A passividade social migrou para o interior do virtual, a tecnologia transformou a vida cotidiana e concreta em pura virtualidade, como exemplo, o dinheiro que circula como capital virtual. As relações sociais de há muito, antes mesmo das redes virtuais, foram transformadas em virtualidades mediadas pelas máquinas. O pensamento virtual é a condição pós-moderna, isto é, difusa, confusa, histriônica, passiva ao mesmo tempo, politicamente desengajada e sem materialidade. É o estado de letargia que insiste em ser real, condicionando os indivíduos a uma espécie de estímulo-resposta sem o ato político real.

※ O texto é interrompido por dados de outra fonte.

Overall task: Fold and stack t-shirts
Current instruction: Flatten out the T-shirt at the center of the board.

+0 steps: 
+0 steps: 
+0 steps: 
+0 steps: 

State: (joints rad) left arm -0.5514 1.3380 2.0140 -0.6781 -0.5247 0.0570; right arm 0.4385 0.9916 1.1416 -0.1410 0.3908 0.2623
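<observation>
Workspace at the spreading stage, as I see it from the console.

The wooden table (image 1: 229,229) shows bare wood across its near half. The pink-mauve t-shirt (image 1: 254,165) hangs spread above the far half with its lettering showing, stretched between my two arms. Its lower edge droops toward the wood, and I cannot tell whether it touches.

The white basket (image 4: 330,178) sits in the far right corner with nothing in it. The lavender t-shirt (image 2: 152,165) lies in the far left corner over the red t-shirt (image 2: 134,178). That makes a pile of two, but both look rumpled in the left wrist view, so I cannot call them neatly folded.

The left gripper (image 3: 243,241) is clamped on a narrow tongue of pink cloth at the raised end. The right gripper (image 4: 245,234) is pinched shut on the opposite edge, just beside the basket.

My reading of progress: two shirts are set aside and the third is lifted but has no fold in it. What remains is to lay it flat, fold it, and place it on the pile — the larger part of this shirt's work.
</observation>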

Os sistemas em rede criam um estado permanente de transitoriedade e paralisia, ao mesmo tempo. Transitória é a condição da modernização capitalista. A paralisia social expressa as formas de inação que atinge os sujeitos sociais em suas relações políticas, a impotência está ligada à organização de uma sociedade transversal que apresenta uma realidade paralela, sem limites e, ao mesmo tempo, absolutamente efêmera. As formas de controle administrativo se atêm ao que há de mais atual, no entanto, também as empresas e especialmente o estatismo se veem premidas pela necessidade de constante atualização. Os Estados-nacionais e seus serviços estão capturados pela rede que é estruturada em dispositivos que controlam burocraticamente a produção e engessam as rotinas produtivas.

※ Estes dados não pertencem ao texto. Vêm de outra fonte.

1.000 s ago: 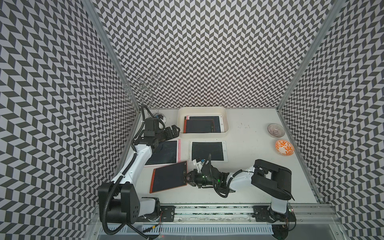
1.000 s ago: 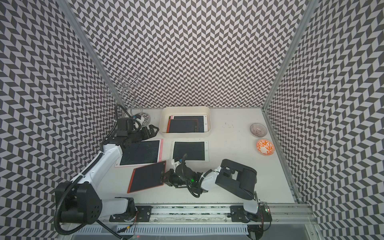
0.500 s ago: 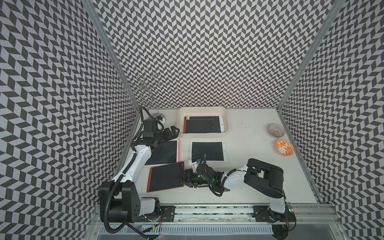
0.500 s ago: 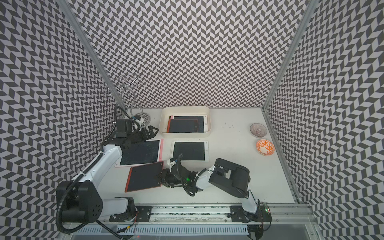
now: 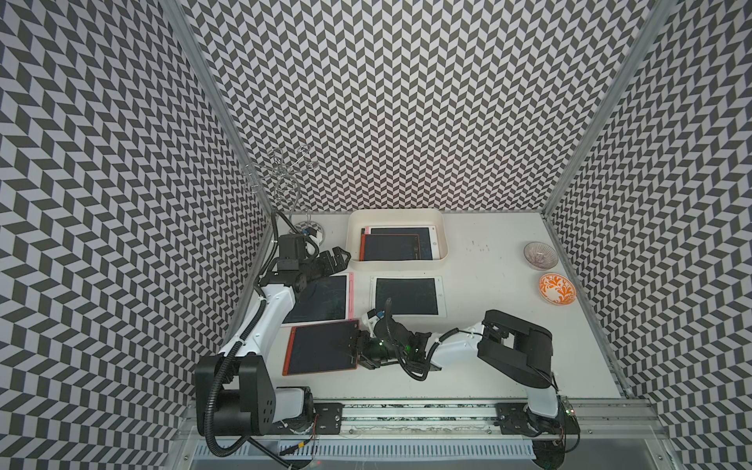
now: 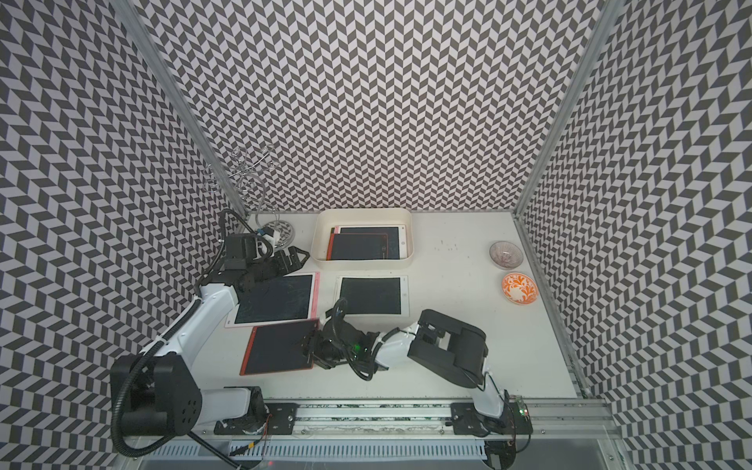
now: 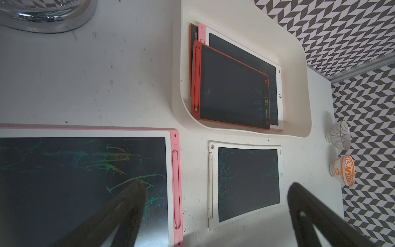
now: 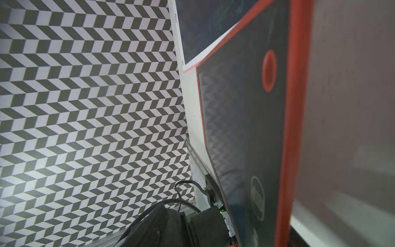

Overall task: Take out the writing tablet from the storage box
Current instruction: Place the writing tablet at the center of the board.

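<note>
Nearest the rail, a red tablet lies screen up on the table, outside the box. Its long axis runs left to right, turned slightly off square, with the wide stylus border to the left and the button end to the right. The right gripper sits low at that button end. Whether its jaws are parted or pinched on the short edge cannot be told, since the right wrist view shows only the red tablet at close range. Behind it, a pink tablet and a white tablet lie side by side and apart, screens up, long axes left to right. The pink one's stylus strip faces right, the white one's faces left. The left gripper hovers over the pink tablet's far right corner, fingers spread wide with nothing between them. Just beyond stands the box, its long side parallel to the rail. In it a boxed red tablet rests on a boxed pink tablet, both lengthwise along the box, stylus sides left. Along the right edge sit an orange bowl and, farther back, a clear bowl. A wire stand occupies the far left corner.
</note>
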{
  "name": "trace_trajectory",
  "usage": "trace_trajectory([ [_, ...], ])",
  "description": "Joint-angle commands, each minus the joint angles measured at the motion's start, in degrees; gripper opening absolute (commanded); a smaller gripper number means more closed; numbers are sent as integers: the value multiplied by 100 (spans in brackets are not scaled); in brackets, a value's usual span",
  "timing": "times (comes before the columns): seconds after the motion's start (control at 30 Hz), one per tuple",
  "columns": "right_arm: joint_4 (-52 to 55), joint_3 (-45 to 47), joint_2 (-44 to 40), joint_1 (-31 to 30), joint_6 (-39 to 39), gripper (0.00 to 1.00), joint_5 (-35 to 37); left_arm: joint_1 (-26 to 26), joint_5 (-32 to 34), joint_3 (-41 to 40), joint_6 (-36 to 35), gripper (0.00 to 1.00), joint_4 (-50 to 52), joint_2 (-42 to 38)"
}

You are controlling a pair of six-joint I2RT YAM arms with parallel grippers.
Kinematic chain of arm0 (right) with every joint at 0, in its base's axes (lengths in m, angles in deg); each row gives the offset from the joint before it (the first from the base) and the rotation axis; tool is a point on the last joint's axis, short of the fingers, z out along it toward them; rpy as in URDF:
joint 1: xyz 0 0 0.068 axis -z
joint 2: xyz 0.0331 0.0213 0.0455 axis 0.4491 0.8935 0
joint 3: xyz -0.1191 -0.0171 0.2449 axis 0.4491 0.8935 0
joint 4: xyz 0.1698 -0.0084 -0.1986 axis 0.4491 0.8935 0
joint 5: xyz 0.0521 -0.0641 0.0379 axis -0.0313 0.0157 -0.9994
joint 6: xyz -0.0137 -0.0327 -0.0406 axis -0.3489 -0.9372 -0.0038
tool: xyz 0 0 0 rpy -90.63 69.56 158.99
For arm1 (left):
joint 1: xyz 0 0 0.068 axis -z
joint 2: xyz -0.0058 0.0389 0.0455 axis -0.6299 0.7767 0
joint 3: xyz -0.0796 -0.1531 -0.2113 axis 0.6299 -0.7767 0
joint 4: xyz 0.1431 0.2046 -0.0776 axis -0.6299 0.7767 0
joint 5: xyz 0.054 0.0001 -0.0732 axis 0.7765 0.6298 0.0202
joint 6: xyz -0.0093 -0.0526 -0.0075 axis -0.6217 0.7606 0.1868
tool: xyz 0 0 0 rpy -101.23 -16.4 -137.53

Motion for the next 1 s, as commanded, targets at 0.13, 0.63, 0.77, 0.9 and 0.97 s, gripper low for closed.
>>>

A tecnologia é a nova Ideologia que reifica as formas de produção da estrutura vigente, o novo dogma da sociedade que engloba todas as esferas da produção e suas condições de reprodução. Sincronização, sistematização em massa de imagens e arquivos, administração dos tempos de aquisição e consumo, 24 horas no ar sem interrupção. São alguns aspectos do estado alterado da consciência que é massivamente domesticada, o tempo da produção é o tempo integral dos seres humanos em total obediência ao movimento tecnológico. O mundo das imagens é a realização mais profunda de um anseio da consciência impregnada pela ordem do capital, numa tentativa desesperada de se livrar do peso material da existência, um conteúdo platônico insiste em perseguir a humanidade, ainda mais na atual etapa do sistema social mundial do capital.
A individualização burguesa é o substrato da condição virtual. Os usuários globais das redes são átomos que navegam e compõem um mosaico que exprime a forma totalitária do isolamento social que favorece o tráfico de mercadorias virtuais. Proletarização social pelas condições materiais de empobrecimento em escala global com verniz ideológico do aburguesamento, não se trata de um pobre de direita, mas sim da consciência burguesa que penetrou decisivamente em todas as camadas de trabalhadores e em especial daqueles que não têm mais qualquer possibilidade de serem rentáveis aos olhos do sistema. O ato abstrato dos indivíduos sociais significa a expressão de um refinamento no pensamento abstrato.